Gene Taylor prepared to reward K-State football coaches after ‘unbelievable season’

Butch Dill/AP

Kansas State football coach Chris Klieman and his assistants have already been rewarded with lucrative bonuses for guiding the Wildcats to 10 victories and a Big 12 championship this season.

More appears to be on the way.

K-State athletic director Gene Taylor says he is prepared to engage in new contract discussions with both Klieman and his coaching staff in the coming weeks. He wants to make sure they remain comfortable in Manhattan for the foreseeable future after they delivered one of the best football seasons in program history.

Taylor said that Klieman’s agent “has already called.”

“We haven’t had that conversation yet, but it’s coming,” Taylor said on Wednesday. “Right now, I think the priority is probably just looking at making sure his assistants are good. Then we will probably sit down with (Klieman) and see what the market does. The market has changed a lot regionally. That is part of the issue. We have to look at that.”

Klieman is set to earn $4 million in salary next season. He is under contract with K-State until 2027 with a max salary of $4.3 million beginning in 2024.

Defensive coordinator Joe Klanderman is the highest paid assistant on his coaching staff at $600,000. His current contract runs through 2024. Tight ends coach Brian Lepak is the lowest paid assistant on staff at $225,000, also through 2024.

It seems likely that every coach, from Klieman on down, is in line for some sort of raise in the near future unless some of them find a better opportunity elsewhere.

Not only did the Wildcats have a terrific season in 2022. The administration is now under internal pressure to make sure their coaches at better compensated than their counterparts at KU.

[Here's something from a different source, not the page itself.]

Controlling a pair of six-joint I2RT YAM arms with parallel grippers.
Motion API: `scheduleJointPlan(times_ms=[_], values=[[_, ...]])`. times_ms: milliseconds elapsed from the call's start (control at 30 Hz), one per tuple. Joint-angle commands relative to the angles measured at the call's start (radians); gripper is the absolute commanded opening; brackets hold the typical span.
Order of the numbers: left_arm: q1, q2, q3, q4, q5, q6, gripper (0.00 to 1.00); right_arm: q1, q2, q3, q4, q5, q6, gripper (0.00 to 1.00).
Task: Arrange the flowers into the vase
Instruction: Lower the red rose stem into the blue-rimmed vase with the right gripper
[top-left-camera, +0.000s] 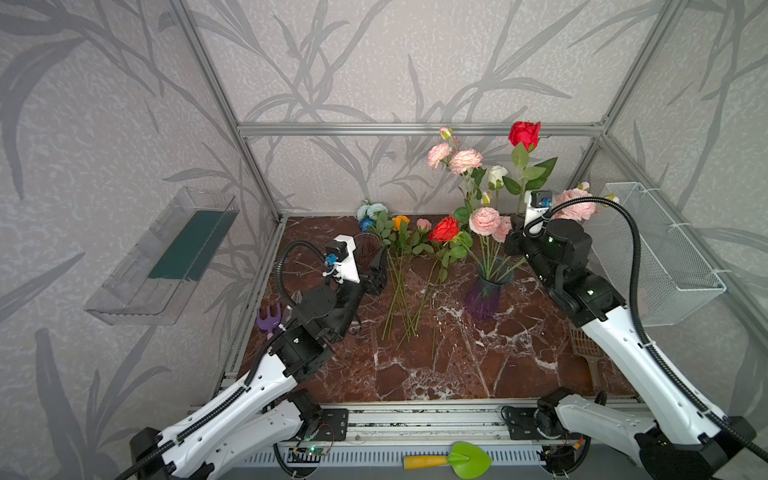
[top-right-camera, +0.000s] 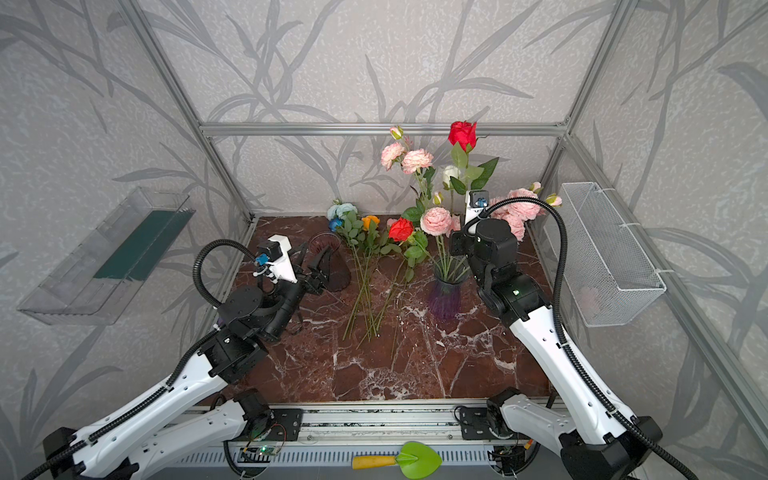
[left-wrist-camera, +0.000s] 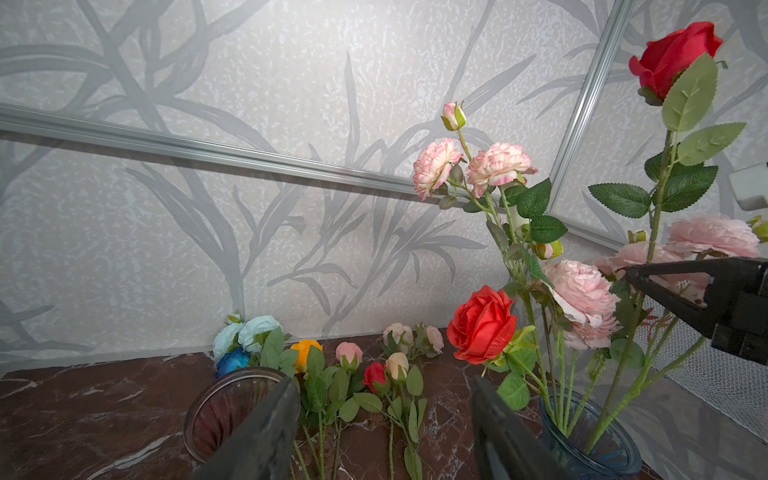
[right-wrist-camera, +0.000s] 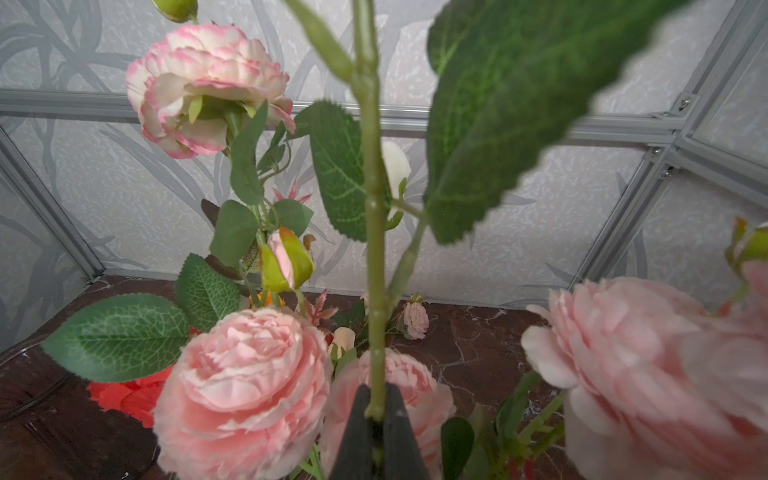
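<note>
One purple vase (top-left-camera: 485, 300) with several upright flowers (top-left-camera: 484, 220) inside

table top (top-left-camera: 457, 374): polished stone look, red-brown with white veins, glossy
vase (top-left-camera: 486, 291): ribbed clear glass, purple-blue tint
flowers (top-left-camera: 485, 220): cloth-like petals and leaves, matt; stems smooth green plastic
frame (top-left-camera: 415, 129): bare aluminium profile, satin
wall (top-left-camera: 374, 62): grey leaf-print covering, rough grain, matt
basket (top-left-camera: 665, 257): white-coated wire mesh
wall tray (top-left-camera: 158, 266): clear plastic, smooth
arms (top-left-camera: 623, 345): white plastic shells, semi-gloss; black joints matt
</note>
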Motion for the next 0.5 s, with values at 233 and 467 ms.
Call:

The Jayhawks recently boosted Lance Leipold’s salary to $5 million as part of a lucrative extension. Their offensive coordinator, Andy Kotelnicki, is also now earning $1 million annually. That is likely what Taylor was referring to when he said “the market has changed a lot regionally.”

Taylor wants K-State football salaries to be competitive with their Big 12 peers and higher than most programs not named Oklahoma and Texas. It goes without saying he would like for them to be the highest paid coaches in the state.

The highest paid football coach in the Big 12 is Oklahoma State’s Mike Gundy at $7.5 million. Klieman’s salary currently ranks sixth in the conference ahead of Matt Campbell (Iowa State) and Neal Brown (West Virginia).

Texas Tech coach Joey McGuire and Leipold recently passed Klieman with new contracts. It is not publicly known how much Baylor and TCU pay their head coaches.

Fortunately, raising funds for new coaching contracts doesn’t look like it will be much of a challenge.

“It’s easier when you’re successful and you go to a Big 12 championship,” Taylor said. “It makes it a lot easier when donors come up and say, ‘We can’t lose this coach. We can’t lose that coach.’ They understand it better. They see the market change and they know what our budget is like and new money has to come from somewhere. When you approach them they are a bit more willing to listen.”

Taylor is happy to work with K-State coaches on contract extensions and new salaries.

After a football season like this one, that is simply the price of success.

“It was an unbelievable season,” Taylor said. “I felt we were going to be pretty good this year. When I looked at our schedule I thought we would be in the neighborhood of eight wins. Then I saw how we competed in games and I just thought we were going to break through. Once we beat KU and ended up in the championship game I thought we had a really good chance to win it. I can’t be more pleased.”